Day By Day: Memory - the gift that keeps on givingWe were talking in the office this morning about Christmas buying and shopping at the “five and dime” when we were kids. It begged the question “Is there anything left you can buy for a nickel?”
By: Meg Heaton, Hudson Star-Observer
We were talking in the office this morning about Christmas buying and shopping at the “five and dime” when we were kids. It begged the question “Is there anything left you can buy for a nickel?” The only thing I can think of is a few minutes at Hudson parking meter.
The five and dime I grew up patronizing was the Ben Franklin store in Stillwater. I can still hear the wood plank floor creaking underfoot and looking up at the little glass office at the top of the stairs where my cousin Marge Best could see the whole store. I figured she ran the place and I envied her job — all that great stuff right at her fingertips.

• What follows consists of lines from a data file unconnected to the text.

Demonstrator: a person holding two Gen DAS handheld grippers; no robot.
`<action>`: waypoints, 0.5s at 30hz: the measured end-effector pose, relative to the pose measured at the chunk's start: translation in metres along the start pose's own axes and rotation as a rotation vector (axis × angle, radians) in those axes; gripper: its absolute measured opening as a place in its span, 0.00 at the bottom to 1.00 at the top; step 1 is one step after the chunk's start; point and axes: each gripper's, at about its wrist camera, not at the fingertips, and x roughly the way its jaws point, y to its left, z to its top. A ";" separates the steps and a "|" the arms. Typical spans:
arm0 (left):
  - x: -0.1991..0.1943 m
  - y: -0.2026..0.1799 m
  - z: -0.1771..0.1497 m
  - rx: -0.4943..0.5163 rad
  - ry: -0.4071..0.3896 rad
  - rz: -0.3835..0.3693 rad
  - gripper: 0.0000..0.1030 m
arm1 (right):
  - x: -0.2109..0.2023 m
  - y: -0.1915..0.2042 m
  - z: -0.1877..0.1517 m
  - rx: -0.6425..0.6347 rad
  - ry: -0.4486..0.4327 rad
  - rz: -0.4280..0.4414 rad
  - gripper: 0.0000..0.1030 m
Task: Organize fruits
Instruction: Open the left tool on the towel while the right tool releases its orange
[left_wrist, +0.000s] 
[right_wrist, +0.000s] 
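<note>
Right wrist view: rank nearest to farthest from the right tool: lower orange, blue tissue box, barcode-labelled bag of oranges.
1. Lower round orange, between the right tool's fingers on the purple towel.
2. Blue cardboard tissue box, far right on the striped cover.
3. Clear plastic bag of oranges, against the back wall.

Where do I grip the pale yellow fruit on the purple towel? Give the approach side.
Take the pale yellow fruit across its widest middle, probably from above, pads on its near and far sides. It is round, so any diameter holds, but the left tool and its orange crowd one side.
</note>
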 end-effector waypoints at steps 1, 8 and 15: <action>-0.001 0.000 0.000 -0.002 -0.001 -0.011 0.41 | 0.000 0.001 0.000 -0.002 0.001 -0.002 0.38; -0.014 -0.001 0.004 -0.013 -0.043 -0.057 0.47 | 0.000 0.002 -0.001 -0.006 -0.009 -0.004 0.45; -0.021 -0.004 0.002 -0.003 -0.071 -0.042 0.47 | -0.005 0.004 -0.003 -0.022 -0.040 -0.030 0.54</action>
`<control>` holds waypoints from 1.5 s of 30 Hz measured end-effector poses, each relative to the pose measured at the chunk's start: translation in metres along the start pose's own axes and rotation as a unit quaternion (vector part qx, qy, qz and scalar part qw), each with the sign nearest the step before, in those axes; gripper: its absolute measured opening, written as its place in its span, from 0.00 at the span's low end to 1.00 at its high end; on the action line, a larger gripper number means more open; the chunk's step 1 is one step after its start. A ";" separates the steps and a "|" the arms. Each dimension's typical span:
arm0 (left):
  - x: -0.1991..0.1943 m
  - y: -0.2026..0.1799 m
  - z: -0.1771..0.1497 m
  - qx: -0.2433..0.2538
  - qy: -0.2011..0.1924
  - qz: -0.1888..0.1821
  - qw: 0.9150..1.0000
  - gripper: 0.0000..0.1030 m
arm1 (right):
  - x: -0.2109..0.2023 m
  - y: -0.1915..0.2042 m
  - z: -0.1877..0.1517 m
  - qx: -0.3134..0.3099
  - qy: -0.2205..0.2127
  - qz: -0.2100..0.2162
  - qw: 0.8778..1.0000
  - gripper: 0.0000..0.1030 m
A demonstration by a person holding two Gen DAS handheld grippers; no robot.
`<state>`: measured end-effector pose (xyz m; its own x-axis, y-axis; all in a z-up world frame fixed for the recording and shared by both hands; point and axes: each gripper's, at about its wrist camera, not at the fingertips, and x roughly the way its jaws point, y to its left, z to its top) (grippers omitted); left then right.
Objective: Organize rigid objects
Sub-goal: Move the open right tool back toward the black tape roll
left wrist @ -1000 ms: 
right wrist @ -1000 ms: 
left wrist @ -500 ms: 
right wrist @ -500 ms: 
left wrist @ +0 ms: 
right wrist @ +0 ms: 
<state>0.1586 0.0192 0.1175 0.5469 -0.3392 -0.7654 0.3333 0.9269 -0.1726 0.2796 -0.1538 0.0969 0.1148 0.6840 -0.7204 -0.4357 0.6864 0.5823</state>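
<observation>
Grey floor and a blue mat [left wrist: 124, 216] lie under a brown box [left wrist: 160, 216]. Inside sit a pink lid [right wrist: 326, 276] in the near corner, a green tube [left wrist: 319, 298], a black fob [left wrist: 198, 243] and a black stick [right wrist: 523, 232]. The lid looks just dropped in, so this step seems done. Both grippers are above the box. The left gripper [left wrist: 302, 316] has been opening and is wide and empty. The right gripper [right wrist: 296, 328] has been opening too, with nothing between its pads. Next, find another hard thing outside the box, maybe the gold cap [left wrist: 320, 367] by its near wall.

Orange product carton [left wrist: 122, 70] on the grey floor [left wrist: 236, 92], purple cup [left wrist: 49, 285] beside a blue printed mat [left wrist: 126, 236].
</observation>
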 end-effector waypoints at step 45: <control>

We didn’t get to town often from the farm, only when Dad went to the feedmill or Mom needed groceries but Ben’s was the first place we headed as kids. I remember seeing my first Barbie doll there in 1960. She was a brunette with a pony tail and she was in that black striped bathing suit and heels. I think she was about $3 back then. It might as well have been $30, she wasn’t going to end up under the tree for me.
My other Ben’s memory is of “Evening in Paris” in the deep blue pint size bottle with the silver lettering, all for the price of one night’s babysitting at 30 cents an hour. I think Mom got a bottle every year and I don’t remember her ever wearing perfume. I do remember that she had the world’s largest selection of Avon cream sachets as they were the most popular teacher Christmas gift for most of the 30 years she taught school.
My Mom loved Christmas and she loved dolls and baby dolls, more. My sister Mary was her firstborn and her favorite holiday memory is of the life-size doll she got as a little girl. The doll came complete with a decked out baby buggy and a whole wardrobe of real baby clothes. I loved my Tiny Tears doll, even though it came with the stern warning about handling her carefully because her head would break if I didn’t. I can still remember throwing myself onto Mom’s bed, sobbing because I found a crack in Tiny on Dec. 26. My brother Mike came in and pulled one of his miracles by rubbing off the pencil mark I mistook for the end of Tiny’s life.
Mike was six years older than me but I can remember the Christmas he got his Erector set complete with a working motor. I think it took him three days between chores to build a working Ferris wheel. I don’t remember a lot else he built, but that was enough.
Mike was a sucker for Christmas like Mom. When he got older, he loved to stage Santa blowing in with our presents on Christmas Eve. My brother Will recalls the time when he, and Dan and Tom were just little and they heard a racket coming down the stairs. They opened the heavy wood door at the bottom only to have presents tumble over them and Mike yelling from the top of the stairs that Santa had just come through the attic with the loot.
Will and Dan crawled as fast as they could over the presents to get upstairs and found Mike hanging out the attic window lamenting that they had just missed him. It was a magical moment that only my late, fun-loving brother could pull off.
My other unforgettable gift came the year Santa brought me a record player — a great idea but I didn’t have any records. Once again, Mike stepped in and provided Bing Crosby’s Christmas album, the one with just his head in a Santa hat on the cover, and “The First Family,” a satirical take on the Kennedy’s first years in the White House featuring Vaughn Meader as JFK and a woman whose voice was the perfect imitation of Jackie. I didn’t get all the humor but I remember watching Mike and learned to laugh when he did. I wish I had that album back.
Gifts are funny things. They can be a burden to buy when someone appears to have everything but unbelievably fun when you find the “perfect thing,” like the Charlie Brown Christmas tree Kevin got from friends just a few days ago. And sometimes it isn’t the gift at all but who it comes from and when. I’ve had gifts like that from almost every member of my family over the years and while the gift itself might be gone, the memory remains and keeps on giving.
I avoided Black Friday and Cyber Monday intimidates me and with everybody older, we don’t exchange gifts like we used to. But that’s the thing with memories, who needs to buy new when recall is free.